YOUR TASK —
Look through the records, and wherever the string "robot" turns up, copy out that line.

EXERCISE DATA —
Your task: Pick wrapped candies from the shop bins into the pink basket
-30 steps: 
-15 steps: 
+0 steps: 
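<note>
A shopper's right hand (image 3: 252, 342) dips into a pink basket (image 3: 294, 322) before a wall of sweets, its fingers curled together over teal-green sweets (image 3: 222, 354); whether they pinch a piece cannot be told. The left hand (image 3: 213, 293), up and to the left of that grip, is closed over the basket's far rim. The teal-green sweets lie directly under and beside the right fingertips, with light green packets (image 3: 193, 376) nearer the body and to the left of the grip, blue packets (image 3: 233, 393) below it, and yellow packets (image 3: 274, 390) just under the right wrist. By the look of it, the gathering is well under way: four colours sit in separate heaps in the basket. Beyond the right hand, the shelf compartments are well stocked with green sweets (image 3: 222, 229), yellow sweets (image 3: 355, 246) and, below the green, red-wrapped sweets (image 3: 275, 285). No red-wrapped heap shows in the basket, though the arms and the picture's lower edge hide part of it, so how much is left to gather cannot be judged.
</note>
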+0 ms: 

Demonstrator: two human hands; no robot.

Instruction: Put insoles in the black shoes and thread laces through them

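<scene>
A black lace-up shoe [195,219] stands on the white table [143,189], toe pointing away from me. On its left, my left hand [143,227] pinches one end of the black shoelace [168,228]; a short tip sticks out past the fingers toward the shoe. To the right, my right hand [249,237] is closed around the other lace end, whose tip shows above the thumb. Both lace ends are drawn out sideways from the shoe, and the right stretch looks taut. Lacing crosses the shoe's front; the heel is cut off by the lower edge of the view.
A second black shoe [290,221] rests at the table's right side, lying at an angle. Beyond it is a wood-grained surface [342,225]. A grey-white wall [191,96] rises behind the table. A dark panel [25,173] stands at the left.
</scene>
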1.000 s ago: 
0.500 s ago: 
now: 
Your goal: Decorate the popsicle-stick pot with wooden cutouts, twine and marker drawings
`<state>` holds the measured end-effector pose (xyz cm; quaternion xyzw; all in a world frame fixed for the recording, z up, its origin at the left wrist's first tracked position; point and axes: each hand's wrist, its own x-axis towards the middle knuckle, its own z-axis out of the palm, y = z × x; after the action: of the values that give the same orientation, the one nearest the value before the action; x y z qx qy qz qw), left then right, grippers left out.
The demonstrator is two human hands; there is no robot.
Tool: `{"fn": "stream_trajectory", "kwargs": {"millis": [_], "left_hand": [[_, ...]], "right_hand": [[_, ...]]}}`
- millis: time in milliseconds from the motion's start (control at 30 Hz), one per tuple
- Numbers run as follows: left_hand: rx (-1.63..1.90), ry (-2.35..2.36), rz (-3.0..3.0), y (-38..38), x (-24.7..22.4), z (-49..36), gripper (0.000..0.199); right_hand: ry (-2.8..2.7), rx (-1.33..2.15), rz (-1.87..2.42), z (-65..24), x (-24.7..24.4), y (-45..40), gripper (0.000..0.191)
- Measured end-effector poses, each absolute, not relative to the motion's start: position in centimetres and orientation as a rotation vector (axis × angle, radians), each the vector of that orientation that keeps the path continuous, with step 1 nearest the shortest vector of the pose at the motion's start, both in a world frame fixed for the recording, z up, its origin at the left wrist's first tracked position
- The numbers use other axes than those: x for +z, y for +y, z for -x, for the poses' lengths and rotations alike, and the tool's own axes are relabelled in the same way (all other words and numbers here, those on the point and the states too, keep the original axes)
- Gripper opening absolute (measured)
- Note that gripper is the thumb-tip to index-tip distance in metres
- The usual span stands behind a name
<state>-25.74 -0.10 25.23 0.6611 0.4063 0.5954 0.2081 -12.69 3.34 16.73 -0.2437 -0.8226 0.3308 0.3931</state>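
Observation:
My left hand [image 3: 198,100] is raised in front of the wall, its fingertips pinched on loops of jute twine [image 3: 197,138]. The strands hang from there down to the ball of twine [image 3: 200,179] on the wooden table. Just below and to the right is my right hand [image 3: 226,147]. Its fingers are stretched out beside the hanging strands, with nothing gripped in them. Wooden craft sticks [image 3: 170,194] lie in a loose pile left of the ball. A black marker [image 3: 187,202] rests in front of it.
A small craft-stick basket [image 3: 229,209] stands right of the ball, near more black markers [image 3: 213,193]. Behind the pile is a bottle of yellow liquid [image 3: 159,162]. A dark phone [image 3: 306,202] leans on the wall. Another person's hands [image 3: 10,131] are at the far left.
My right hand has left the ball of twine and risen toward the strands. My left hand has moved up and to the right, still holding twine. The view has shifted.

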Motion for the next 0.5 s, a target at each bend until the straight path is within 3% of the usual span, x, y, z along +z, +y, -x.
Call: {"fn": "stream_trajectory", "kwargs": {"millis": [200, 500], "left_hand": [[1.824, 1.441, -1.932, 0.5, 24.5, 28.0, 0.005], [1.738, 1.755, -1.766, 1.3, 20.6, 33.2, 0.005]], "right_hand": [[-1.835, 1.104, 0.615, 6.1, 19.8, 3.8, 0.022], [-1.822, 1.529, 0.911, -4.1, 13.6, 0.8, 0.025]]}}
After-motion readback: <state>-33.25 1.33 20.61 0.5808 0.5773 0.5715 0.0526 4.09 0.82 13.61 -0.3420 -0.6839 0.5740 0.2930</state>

ANSWER SPACE —
Demonstrator: two human hands; no robot.
The demonstrator is two human hands; there is no robot.

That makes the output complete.